[WHAT IS NEEDED]
Please state how many lines of the data below contain the word "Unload", offering nothing besides the number.
'''
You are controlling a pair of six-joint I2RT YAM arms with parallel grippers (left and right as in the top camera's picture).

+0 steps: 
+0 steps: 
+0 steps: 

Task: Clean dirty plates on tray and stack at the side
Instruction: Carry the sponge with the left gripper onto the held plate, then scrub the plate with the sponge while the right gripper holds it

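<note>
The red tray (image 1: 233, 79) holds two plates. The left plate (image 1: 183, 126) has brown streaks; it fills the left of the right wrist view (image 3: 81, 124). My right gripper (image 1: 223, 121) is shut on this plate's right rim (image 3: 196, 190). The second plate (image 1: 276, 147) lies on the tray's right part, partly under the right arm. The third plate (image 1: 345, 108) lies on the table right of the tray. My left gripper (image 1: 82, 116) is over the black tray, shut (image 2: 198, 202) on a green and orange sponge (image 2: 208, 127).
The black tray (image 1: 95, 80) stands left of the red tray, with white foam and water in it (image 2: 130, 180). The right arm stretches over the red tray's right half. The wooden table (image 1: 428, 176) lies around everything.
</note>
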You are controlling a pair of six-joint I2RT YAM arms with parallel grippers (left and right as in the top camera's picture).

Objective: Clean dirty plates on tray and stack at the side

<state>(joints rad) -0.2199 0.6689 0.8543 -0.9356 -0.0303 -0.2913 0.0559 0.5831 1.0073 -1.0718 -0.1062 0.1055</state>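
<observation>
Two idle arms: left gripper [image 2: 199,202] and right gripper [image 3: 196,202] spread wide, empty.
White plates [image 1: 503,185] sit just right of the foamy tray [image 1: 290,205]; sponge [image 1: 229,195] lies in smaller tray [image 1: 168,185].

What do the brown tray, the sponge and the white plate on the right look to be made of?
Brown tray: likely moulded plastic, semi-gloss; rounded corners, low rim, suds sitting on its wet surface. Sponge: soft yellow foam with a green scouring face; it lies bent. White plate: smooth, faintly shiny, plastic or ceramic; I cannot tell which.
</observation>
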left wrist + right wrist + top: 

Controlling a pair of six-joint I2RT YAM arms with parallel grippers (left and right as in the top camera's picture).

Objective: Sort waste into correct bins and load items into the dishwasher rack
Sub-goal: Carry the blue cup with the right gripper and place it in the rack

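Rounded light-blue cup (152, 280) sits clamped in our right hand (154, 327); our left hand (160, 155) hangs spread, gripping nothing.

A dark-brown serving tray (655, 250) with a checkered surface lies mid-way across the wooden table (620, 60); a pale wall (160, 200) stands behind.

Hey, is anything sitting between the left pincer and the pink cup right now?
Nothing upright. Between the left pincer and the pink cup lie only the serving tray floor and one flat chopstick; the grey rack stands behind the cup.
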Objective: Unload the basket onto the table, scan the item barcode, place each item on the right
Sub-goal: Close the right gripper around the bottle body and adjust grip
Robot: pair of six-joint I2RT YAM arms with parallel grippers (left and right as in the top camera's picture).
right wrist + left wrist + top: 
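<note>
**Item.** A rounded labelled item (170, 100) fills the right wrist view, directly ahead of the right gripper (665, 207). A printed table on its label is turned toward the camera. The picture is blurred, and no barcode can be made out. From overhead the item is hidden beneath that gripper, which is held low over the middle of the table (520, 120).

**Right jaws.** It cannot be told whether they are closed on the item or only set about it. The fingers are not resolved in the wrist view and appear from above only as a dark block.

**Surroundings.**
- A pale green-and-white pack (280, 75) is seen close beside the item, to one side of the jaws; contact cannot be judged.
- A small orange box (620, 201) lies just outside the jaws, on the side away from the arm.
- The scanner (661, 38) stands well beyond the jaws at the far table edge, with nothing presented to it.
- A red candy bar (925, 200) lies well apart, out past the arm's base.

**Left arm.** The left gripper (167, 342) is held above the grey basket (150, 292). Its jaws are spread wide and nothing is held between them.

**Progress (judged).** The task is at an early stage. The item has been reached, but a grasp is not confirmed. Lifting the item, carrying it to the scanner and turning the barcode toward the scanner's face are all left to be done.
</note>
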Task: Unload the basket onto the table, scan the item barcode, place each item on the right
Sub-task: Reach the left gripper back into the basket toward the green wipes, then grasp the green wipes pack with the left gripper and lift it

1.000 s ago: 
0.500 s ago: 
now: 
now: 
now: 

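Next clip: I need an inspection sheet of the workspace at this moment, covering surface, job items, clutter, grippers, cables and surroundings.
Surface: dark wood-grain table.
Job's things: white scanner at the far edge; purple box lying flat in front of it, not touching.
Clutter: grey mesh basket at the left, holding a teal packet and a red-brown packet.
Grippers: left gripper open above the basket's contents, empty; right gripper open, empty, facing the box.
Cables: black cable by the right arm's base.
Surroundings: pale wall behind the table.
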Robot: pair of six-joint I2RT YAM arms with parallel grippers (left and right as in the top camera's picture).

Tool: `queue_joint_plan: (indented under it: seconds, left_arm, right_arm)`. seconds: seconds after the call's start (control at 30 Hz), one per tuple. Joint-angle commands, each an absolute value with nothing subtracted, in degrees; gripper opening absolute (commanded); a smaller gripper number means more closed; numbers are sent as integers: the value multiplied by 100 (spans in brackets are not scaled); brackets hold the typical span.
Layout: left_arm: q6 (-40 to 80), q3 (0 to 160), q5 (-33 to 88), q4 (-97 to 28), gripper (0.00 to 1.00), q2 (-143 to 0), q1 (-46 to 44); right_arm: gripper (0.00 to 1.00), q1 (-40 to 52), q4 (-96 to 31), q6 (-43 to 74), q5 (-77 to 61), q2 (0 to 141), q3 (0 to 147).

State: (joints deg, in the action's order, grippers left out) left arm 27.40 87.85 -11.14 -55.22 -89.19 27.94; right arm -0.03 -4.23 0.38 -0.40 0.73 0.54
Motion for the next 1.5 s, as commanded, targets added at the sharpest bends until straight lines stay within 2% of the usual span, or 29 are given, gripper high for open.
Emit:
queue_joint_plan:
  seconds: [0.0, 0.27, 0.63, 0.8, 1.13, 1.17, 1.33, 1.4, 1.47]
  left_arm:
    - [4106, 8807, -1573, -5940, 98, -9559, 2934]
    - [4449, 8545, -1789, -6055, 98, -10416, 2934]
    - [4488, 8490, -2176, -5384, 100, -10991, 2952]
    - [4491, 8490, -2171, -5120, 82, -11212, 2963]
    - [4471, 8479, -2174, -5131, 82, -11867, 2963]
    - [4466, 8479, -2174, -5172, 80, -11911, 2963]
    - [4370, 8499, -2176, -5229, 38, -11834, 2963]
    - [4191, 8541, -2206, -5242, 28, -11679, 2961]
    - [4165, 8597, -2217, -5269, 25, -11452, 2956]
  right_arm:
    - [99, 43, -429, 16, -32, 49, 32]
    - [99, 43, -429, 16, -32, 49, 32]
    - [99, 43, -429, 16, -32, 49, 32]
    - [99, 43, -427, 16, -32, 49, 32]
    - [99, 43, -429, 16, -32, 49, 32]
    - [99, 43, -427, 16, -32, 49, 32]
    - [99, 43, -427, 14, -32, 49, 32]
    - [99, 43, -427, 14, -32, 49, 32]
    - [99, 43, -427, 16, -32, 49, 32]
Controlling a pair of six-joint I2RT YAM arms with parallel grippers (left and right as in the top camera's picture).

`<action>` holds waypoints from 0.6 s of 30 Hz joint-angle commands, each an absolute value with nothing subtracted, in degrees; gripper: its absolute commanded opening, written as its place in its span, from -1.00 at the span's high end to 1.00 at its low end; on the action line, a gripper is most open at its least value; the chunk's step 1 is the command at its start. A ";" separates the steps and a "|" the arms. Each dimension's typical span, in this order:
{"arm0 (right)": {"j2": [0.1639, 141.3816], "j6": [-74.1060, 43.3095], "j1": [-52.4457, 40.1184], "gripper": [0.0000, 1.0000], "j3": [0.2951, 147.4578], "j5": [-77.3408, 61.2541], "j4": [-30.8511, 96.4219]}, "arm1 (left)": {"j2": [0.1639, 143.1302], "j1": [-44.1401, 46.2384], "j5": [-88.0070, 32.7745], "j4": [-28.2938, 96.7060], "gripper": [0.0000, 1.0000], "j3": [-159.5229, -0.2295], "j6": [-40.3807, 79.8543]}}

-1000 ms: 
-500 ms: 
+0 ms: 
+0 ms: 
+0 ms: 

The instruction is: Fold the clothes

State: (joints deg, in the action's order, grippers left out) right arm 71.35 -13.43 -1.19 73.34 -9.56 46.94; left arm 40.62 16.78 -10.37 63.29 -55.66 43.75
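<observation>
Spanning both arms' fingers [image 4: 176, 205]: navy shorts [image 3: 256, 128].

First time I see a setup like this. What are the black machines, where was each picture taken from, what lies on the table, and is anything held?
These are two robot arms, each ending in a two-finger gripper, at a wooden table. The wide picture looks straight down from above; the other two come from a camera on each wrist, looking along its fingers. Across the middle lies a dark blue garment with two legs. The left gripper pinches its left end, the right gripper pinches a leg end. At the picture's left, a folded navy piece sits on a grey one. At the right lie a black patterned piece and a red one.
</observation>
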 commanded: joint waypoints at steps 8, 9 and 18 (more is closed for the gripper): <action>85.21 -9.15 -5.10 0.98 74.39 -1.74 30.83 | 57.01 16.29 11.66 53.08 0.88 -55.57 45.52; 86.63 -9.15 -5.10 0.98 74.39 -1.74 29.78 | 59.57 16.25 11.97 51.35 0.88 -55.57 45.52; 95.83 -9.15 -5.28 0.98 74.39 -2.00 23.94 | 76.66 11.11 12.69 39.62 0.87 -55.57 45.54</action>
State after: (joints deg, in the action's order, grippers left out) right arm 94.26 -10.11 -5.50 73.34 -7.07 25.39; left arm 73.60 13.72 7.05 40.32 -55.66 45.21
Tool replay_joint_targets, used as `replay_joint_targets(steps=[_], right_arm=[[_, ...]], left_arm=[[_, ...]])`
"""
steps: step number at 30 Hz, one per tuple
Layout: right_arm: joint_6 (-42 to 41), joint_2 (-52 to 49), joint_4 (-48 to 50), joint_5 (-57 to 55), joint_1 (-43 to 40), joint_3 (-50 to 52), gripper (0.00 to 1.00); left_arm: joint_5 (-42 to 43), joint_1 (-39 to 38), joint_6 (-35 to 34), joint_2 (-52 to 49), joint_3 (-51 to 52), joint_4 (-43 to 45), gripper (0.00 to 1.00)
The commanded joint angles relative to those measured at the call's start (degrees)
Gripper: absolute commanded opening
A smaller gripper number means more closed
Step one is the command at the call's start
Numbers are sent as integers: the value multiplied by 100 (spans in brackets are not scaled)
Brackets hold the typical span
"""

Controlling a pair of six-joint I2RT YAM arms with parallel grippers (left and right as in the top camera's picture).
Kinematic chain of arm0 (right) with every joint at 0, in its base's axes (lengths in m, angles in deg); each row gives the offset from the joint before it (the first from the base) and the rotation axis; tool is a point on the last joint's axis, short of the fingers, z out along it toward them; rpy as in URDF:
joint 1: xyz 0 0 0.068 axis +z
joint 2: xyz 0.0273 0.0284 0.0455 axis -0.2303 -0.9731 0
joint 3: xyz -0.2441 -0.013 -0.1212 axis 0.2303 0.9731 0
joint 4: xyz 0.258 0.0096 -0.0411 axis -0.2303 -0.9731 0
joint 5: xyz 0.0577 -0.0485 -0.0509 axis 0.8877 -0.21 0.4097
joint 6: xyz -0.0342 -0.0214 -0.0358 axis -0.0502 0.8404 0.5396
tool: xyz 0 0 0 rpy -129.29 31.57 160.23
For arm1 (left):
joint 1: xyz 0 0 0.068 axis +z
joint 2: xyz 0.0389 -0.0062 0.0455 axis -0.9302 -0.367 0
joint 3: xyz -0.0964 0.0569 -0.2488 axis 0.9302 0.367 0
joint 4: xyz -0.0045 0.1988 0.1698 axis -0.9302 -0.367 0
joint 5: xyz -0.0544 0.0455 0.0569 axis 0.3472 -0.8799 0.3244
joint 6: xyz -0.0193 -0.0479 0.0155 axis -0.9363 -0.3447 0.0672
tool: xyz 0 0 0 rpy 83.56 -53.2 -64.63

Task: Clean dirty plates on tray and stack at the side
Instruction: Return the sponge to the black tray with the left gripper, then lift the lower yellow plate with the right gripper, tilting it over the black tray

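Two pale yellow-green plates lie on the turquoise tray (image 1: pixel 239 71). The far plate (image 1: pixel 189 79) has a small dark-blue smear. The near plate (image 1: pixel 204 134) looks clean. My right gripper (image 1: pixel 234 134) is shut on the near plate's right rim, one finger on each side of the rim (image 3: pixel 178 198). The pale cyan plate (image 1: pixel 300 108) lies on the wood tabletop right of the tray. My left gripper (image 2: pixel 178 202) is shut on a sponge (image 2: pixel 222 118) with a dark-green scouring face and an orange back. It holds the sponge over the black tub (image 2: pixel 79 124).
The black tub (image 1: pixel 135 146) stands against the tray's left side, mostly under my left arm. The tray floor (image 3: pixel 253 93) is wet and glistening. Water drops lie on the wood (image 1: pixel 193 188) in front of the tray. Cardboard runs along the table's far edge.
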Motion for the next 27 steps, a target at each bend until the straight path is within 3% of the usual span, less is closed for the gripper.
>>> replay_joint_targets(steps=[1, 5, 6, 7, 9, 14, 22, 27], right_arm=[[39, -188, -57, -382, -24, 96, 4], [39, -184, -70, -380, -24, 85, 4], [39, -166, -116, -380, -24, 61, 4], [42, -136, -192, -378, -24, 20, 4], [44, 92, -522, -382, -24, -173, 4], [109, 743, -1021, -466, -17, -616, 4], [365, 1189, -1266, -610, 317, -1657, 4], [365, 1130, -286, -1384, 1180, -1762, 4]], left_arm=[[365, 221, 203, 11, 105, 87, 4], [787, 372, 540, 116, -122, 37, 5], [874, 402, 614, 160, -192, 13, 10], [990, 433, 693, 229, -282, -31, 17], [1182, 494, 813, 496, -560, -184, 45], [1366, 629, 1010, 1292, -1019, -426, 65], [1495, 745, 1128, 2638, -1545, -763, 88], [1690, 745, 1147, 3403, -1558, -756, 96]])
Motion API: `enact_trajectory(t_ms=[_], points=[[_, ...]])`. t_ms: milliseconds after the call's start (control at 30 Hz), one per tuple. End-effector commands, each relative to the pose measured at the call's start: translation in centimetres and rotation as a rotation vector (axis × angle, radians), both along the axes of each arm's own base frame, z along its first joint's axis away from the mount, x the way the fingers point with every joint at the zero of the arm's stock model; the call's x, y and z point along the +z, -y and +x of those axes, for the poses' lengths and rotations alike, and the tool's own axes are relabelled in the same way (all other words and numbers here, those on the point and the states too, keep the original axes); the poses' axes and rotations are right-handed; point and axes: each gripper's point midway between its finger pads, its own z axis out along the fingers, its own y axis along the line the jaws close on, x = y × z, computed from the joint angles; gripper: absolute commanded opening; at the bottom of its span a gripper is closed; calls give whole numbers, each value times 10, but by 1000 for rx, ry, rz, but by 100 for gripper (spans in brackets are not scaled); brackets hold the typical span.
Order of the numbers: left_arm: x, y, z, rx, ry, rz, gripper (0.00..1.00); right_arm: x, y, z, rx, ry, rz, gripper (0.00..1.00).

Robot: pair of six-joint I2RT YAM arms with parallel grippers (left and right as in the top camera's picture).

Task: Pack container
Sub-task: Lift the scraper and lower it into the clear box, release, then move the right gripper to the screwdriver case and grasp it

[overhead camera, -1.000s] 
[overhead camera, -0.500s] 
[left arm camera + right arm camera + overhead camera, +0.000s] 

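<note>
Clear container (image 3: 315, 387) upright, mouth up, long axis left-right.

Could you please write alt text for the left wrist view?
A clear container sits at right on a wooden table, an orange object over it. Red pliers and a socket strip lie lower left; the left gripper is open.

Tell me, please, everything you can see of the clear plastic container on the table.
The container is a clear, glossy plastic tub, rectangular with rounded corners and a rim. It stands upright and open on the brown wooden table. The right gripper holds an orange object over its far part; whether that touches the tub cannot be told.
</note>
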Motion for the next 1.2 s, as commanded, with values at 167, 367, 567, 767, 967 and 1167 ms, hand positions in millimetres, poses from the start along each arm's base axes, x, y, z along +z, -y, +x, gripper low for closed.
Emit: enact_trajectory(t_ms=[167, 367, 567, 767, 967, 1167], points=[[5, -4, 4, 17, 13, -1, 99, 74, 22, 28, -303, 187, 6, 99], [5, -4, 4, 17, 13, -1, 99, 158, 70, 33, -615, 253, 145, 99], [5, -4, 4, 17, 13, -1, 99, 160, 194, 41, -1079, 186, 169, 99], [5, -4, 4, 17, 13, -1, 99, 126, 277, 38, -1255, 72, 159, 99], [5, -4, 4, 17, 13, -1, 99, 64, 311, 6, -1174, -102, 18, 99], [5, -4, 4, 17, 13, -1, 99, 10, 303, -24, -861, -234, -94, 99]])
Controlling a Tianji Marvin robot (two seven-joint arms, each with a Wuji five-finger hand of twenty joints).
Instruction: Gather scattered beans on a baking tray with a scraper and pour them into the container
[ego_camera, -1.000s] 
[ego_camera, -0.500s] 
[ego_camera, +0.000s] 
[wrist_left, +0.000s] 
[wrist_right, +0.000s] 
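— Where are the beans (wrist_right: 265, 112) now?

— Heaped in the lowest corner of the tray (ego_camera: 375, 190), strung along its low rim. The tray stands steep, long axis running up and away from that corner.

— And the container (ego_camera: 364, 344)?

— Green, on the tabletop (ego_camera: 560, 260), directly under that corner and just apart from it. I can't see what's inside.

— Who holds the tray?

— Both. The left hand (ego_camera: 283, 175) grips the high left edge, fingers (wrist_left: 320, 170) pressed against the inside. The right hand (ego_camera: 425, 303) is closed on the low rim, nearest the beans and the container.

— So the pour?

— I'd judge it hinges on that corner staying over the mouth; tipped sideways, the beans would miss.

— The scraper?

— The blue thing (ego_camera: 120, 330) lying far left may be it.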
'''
[SOLUTION TO THIS TASK]
2